Head of PHARMO Research PHARMO Institute for Drug Outcomes Research Utrecht, Netherlands
Background: A substantial proportion of patients with chronic kidney disease (CKD) have type 2 diabetes (T2D) as well. Both co-existence of T2D on top of CKD and higher KDIGO (Kidney Disease: Improving Global Outcomes) risk categories increases the risk of cardiovascular and renal complications, and death. To assess the impact of this increased risk, the prevalence of KDIGO risk categories among CKD patients with and without T2D should be determined.
Objectives: To explore the impact of T2D on the distribution of KDIGO risk categories in patients with CKD in the Netherlands.
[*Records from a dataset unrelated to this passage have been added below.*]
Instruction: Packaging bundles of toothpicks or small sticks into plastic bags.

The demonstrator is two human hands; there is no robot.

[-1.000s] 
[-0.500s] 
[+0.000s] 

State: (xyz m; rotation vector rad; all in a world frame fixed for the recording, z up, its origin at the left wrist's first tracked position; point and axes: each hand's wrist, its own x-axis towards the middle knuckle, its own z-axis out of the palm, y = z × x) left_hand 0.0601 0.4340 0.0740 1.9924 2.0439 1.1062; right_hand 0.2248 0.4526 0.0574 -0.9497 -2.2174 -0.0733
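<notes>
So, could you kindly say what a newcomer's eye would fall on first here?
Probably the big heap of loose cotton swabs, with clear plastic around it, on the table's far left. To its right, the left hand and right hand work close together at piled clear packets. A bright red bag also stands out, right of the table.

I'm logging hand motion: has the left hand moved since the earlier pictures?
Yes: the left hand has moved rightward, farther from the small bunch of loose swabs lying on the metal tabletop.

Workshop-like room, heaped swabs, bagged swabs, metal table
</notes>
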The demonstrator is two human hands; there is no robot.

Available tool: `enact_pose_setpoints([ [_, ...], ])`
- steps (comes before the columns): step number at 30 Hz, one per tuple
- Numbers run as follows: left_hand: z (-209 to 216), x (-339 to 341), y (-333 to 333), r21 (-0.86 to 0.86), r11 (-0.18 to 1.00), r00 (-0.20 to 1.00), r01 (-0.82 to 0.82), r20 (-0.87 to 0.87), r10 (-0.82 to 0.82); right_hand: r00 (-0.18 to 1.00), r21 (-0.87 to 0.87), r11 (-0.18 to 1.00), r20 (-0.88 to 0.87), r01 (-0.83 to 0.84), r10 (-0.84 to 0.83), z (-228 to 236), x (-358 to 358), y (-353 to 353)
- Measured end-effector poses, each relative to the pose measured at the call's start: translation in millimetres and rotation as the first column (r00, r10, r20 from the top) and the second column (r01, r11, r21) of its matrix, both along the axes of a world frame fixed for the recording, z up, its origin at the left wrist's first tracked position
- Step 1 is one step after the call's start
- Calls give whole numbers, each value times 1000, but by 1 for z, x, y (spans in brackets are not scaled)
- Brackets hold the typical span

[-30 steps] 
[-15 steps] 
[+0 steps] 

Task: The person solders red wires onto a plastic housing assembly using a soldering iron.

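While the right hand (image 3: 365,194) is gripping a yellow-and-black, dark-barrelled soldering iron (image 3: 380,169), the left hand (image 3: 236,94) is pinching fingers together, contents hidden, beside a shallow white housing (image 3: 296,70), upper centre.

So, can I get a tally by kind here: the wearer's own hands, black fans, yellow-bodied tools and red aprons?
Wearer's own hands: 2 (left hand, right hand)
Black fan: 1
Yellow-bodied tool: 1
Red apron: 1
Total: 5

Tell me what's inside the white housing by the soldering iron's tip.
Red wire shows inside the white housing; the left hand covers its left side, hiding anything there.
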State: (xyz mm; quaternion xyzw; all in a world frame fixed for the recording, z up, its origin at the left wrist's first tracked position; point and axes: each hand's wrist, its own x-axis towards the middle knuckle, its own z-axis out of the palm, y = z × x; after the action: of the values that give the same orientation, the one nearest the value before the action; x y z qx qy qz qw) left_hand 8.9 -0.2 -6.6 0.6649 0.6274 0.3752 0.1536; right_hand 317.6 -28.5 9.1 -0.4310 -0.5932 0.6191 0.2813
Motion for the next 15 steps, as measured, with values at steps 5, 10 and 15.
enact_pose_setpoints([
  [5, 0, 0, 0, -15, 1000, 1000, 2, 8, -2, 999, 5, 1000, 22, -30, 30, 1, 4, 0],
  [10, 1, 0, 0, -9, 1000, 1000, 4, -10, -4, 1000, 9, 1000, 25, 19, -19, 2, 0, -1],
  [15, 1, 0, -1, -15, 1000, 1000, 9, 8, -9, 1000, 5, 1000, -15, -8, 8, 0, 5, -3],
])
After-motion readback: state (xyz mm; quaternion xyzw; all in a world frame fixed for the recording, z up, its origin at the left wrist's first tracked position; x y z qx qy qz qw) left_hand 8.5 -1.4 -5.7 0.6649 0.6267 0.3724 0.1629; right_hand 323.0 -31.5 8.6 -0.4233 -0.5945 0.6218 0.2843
Methods: A cross-sectional design was used, with December 31, 2017 as the index date. Data for this study was obtained from the general practitioner (GP) and the hospital data of the PHARMO Data Network. The PHARMO GP data includes records from a population-based cohort derived from electronic medical records from participating Dutch general practitioners. The hospital data include admission data from the Dutch Hospital Data foundation of more than 80% of all Dutch hospitals. CKD was defined as a recorded CKD diagnosis and/or ≥2 estimated glomerular filtration rate (eGFR) measurements at least 90 days apart. For CKD stage 1 and 2 (i.e. eGFR measurements ≥60 mL/min/1.73 m2) an urine albumin-to-creatinine ratio (UACR) measurement ≥30 mg/g was required. T2D was defined as a recorded diagnosis of T2D or ≥1 prescription of blood glucose lowering drugs in the six months prior to the index date. Risk categories of CKD were defined according to the 2012 Kidney Disease: Improving Global Outcomes (KDIGO) classification, based on (e)GFR and persistent albuminuria categories. Descriptive statistics were used for all analyses.
Results: At December 31, 2017, 112,050 patients were identified as having CKD. Almost 23% of patients with CKD also had a diagnosis of T2D. For one-third of patients without diabetes, the risk category of CKD could be determined. Among those, 70% had a moderate KDIGO risk, 20% a high risk and 10% a very high risk. Among CKD patients with T2D, the risk category of CKD could be determined for 50%. Among these, the percentages regarding moderate, high and very high risk were 64%, 23% and 13%, respectively.
Conclusions: Higher KDIGO risk categories seemed to be slightly more common in CKD patients with T2D than in CKD patients without diabetes. However, no KDIGO risk category could be determined for the majority of the patients with CKD, so no firm conclusions can be drawn.